> **WHAT YOU WILL DO**:
Below are some records; quote exactly the lines from the one that contains "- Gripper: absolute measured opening" through the one that contains "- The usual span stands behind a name", inclusive, and no others.

:: RECORDS FOR THE EXERCISE

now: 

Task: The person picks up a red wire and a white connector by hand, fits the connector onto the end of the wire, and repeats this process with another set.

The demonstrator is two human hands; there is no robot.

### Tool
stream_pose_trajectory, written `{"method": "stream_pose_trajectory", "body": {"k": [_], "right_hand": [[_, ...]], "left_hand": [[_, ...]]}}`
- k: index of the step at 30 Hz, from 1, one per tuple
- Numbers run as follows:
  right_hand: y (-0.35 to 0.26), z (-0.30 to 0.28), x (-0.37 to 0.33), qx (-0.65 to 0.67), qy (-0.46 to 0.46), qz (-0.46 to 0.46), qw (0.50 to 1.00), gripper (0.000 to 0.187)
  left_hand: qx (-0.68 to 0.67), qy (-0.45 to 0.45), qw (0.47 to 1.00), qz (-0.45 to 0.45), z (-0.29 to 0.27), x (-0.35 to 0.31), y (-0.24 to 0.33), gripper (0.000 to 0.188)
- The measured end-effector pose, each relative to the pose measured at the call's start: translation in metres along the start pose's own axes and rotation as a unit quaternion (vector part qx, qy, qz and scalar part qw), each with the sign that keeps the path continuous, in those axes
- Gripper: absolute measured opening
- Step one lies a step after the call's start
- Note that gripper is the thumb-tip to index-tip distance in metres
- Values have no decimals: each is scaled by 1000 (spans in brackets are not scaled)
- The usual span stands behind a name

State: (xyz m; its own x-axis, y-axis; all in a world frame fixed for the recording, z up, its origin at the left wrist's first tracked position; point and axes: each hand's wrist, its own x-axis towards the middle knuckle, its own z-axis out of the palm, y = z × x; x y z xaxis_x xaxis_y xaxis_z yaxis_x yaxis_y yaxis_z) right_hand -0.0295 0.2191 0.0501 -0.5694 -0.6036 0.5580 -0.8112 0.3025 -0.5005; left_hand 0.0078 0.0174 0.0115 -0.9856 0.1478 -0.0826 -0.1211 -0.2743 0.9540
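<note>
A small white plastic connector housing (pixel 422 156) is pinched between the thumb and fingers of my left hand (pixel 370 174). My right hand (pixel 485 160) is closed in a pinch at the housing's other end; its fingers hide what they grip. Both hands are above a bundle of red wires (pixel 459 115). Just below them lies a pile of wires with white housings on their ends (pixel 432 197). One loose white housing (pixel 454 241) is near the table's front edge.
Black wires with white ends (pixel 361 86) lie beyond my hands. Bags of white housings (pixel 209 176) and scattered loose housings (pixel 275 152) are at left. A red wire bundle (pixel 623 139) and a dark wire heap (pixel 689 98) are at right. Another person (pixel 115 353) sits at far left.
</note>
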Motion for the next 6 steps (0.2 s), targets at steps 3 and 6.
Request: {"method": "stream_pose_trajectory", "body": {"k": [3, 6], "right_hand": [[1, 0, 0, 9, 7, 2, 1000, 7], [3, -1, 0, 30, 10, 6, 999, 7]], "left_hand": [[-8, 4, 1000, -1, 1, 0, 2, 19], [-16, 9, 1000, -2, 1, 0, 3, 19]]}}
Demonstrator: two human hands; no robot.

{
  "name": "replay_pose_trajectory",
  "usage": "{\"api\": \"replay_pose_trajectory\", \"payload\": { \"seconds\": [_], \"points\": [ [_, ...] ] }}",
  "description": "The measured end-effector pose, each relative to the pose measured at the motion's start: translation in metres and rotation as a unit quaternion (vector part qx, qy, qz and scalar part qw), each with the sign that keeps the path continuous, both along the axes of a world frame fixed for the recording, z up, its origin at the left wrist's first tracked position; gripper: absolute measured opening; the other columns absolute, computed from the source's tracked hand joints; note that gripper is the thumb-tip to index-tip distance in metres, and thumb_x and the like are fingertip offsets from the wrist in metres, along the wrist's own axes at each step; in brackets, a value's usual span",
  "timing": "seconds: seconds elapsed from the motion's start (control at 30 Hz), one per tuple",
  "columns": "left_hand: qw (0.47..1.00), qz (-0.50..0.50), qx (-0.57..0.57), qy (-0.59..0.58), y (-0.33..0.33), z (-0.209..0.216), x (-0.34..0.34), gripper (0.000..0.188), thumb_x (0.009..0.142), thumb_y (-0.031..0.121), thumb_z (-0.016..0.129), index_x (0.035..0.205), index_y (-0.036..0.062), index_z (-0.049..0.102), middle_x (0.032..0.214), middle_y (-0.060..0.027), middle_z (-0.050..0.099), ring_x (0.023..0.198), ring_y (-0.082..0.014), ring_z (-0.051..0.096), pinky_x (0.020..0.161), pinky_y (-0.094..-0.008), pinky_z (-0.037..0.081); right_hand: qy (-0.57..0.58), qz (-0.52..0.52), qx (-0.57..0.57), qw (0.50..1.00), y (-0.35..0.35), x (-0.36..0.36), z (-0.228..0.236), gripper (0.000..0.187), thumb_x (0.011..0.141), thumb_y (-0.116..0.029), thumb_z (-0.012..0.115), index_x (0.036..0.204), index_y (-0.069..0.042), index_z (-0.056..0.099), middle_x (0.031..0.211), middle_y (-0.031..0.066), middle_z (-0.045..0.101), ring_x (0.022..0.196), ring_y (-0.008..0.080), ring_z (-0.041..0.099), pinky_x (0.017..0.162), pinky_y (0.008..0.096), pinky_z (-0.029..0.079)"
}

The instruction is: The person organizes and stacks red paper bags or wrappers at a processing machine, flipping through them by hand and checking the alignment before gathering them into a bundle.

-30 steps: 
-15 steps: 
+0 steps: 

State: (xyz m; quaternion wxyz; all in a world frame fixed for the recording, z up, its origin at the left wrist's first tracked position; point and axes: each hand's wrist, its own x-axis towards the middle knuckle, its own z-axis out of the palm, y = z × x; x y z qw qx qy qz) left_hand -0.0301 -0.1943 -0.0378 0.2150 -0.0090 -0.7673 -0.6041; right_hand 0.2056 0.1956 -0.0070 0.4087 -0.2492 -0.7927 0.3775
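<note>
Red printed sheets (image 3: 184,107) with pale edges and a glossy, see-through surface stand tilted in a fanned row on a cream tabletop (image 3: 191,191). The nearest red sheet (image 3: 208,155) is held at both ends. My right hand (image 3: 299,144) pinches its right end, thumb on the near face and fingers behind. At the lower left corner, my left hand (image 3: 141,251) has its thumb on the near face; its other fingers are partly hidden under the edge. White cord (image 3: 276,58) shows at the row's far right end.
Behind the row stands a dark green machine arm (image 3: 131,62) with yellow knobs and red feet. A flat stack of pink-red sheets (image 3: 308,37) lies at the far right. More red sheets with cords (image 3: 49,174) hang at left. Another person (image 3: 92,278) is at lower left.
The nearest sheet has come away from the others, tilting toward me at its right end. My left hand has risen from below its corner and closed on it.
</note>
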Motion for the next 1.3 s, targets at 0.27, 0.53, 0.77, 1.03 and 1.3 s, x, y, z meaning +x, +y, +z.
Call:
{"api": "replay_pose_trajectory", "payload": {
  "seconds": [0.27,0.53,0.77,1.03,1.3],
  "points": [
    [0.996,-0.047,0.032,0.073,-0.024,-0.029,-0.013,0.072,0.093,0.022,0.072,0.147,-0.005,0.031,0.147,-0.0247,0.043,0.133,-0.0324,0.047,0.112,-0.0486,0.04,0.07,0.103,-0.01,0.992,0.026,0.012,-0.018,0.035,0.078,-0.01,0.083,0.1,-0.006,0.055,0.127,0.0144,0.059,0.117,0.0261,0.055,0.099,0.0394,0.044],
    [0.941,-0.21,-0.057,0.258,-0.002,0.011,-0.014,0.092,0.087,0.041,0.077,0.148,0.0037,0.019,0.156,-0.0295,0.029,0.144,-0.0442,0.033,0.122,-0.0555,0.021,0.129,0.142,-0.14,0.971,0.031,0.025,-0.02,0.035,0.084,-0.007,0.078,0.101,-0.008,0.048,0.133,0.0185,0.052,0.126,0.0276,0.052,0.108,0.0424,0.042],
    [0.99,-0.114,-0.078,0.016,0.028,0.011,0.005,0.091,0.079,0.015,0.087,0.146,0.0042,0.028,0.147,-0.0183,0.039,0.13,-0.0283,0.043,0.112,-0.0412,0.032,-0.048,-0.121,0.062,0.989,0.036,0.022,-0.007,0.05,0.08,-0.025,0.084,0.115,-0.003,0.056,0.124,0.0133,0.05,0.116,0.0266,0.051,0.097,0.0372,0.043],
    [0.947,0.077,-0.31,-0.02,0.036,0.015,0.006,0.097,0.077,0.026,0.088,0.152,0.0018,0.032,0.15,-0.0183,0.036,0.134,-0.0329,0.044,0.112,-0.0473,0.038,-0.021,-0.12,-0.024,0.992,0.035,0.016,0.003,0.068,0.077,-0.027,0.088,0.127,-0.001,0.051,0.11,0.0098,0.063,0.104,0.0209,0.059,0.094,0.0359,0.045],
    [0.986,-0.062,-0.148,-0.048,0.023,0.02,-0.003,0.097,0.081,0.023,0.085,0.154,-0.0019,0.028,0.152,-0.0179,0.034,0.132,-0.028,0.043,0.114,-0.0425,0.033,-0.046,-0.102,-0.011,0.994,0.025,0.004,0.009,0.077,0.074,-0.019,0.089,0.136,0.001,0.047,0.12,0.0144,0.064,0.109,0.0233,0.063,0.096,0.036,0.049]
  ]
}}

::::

> **SOLUTION TO THIS PROBLEM**:
- Gripper: absolute measured opening
- Step one lies a step after the call's start
- Note that gripper is the thumb-tip to index-tip distance in metres
- Values have no decimals: each is scaled by 1000 (spans in brackets are not scaled)
- The usual span stands behind a name

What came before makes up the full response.